There were a bunch of biting flies bothering us as we conducted our ever-lengthening search. I read and re-read the past logs and then somehow saw the ammo box on the ground "under" the bush.

I know it is a manner of semantics, but I would have written the hint differently. That was another example of taking the available information too literally, something I have a tendency to do with most everything.

One cache had a great view to the west.

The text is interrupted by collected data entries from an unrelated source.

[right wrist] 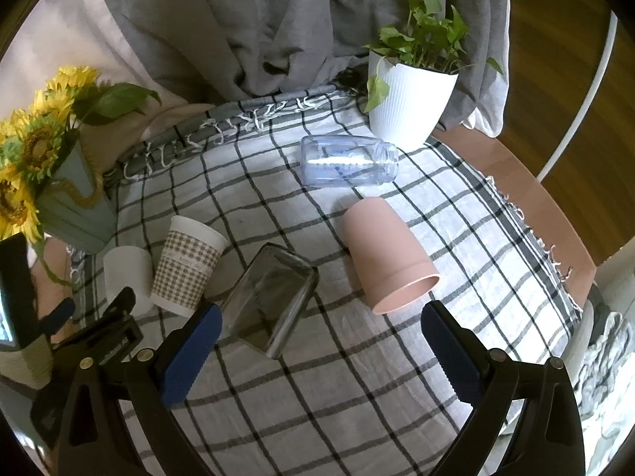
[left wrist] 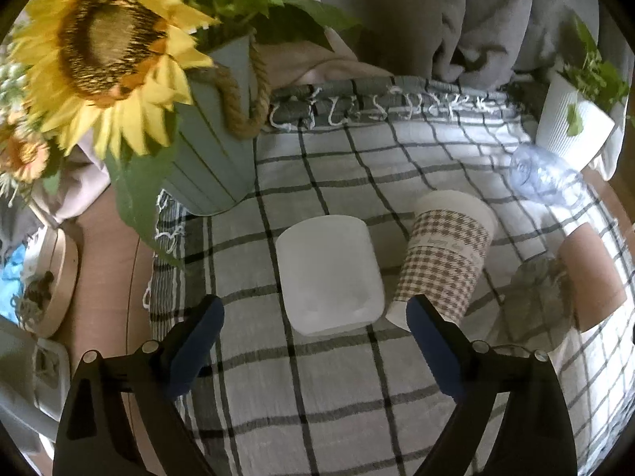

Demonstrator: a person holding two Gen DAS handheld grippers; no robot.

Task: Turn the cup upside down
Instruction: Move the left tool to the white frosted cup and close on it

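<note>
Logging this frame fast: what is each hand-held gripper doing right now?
Left hand-held gripper: open, holding nothing, above the white cup.
Right hand-held gripper: open, holding nothing.

A black-and-white checked cloth (right wrist: pixel 317 377) carries a brown-and-white houndstooth cup (right wrist: pixel 186 265) at nine o'clock, a plain white cup (right wrist: pixel 125 267) beside it. A pink cup (right wrist: pixel 387 256) sits at centre, a bluish clear bottle (right wrist: pixel 345 160) at twelve, yellow sunflowers (right wrist: pixel 24 166) at ten.
</note>
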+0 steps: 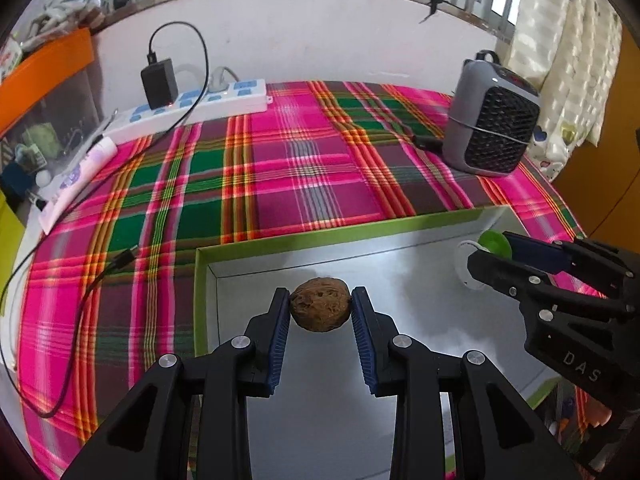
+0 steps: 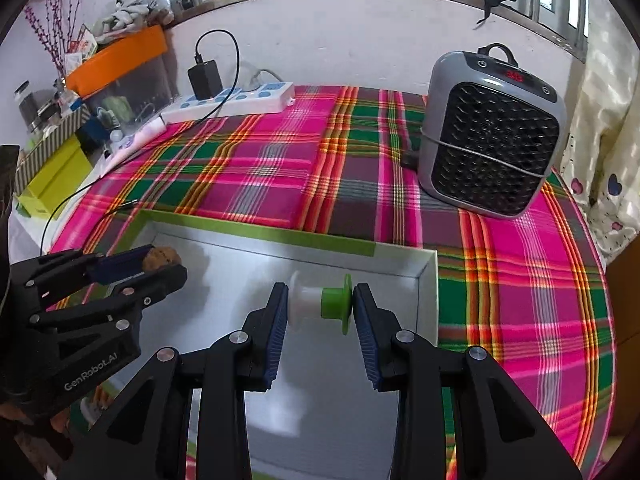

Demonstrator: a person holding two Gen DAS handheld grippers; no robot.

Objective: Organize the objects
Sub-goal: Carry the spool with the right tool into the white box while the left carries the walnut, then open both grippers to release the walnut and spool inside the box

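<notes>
Left wrist view showed the left gripper [image 1: 320, 304] clamped on a walnut [image 1: 319, 305], one blue pad against each end, jaws only partly spread, the nut hanging over the box [image 1: 280, 246] near its far left corner. To the right, the right gripper [image 1: 490, 258] reached toward the far right corner with a green-and-white spool [image 1: 494, 243] at its tips. The round shell gave the pads little to bite on, so I judged it might squirt out and roll off onto the plaid cloth [image 1: 280, 168] if the grip eased too soon. Right wrist view showed the right gripper [image 2: 320, 306] gripping the spool [image 2: 320, 304] end to end, white flange on the left pad, green cap on the right, above the box [image 2: 426, 292] beside its right wall. Dropped on its side, it could probably roll across the slick floor toward the walnut [image 2: 162, 258] held in the left gripper [image 2: 160, 264].
</notes>
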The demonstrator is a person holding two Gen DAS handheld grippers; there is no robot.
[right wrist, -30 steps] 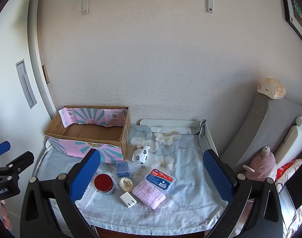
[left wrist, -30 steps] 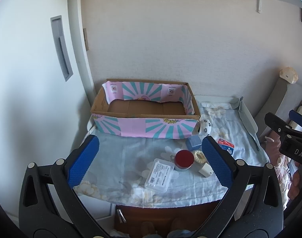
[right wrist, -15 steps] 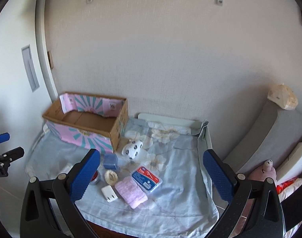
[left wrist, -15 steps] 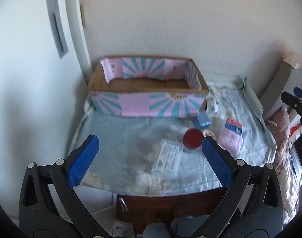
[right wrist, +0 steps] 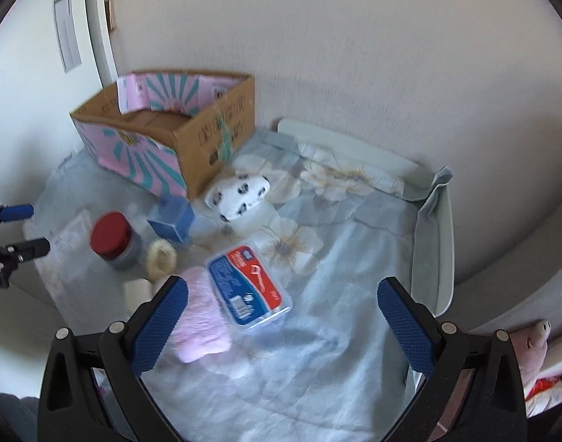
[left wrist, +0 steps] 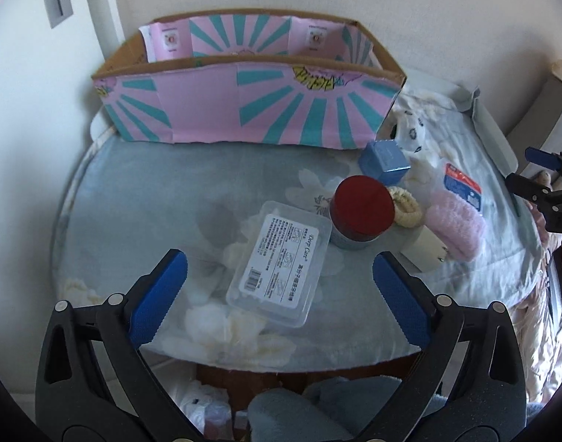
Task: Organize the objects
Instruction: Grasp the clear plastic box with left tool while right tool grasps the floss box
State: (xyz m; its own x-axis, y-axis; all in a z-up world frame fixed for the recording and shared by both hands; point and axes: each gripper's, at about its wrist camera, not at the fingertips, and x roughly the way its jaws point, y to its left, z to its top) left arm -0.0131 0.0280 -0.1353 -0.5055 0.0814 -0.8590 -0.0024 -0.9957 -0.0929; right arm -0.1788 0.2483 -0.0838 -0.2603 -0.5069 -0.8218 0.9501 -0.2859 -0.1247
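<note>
Left wrist view: the left gripper (left wrist: 279,291) hovers wide open over a clear flat plastic case (left wrist: 281,281). The right gripper (right wrist: 282,313) hangs open above a red-and-blue floss box (right wrist: 248,287). The pink-and-teal cardboard box (right wrist: 163,136) shows only bare cardboard inside.

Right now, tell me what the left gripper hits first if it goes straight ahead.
Probably the clear rectangular plastic case with the white label, lying between the open left gripper's fingers; depth is uncertain.

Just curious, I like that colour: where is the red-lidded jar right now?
In the left wrist view the red-lidded jar stands mid-table, touching the clear plastic case on its left, with the cream hair tie on its right.
</note>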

It also gave us a nice look at all the new growth after the devastating fires.

Some of these thistle blossoms were nearly two inches in diameter.

We missed the turnoff to one cache because of the limited parking available, but we found a nice hike in the trip to T.R. Violin's "Big Tree Down" cache. As we bushwacked through the high grasses, the sound of water drew us over to this little waterfall.

After finding the horse gate, I wanted to walk up to the big tree, since that was the reason T.R. placed the cache. He said he discovered the tree some 30 years ago. It must have been spectacular, and it is too bad the fires of October 2003 finally caused its demise.

We walked back to the horse gate and started our search for the cache. I was just going to check the past logs in my Palm again when I heard and odd tapping sound. My friend had found the container under a nearby bush while searching with the walking stick.

I took some pictures of this spectacular tree on the way back to the car. Maybe another cache should be placed near it to celebrate the fact that it is still standing.

We finally reached the end of the Old Burma Road and started back, but then a cache showed up in my GPSr only .3 mile behind us. So we turned around and found the Kwaaymii High View cache.

Last spring I met a couple in Joshua Tree National Park who told me they like to take pictures of their shadows. The late light gave me an opportunity to get a self-portrait.

The late afternoon light accented the beauty of the unique rock formations and this yucca growing in the windswept area of this spectacular viewpoint.

Our last cache of the day was one by Duscwé! It was located at a viewpoint platform that had been built so even people in a wheelchair can see the awesome view of the desert below.

Finally, in fading light and with the headlights on, we gave up the search for caches search and headed home for the day.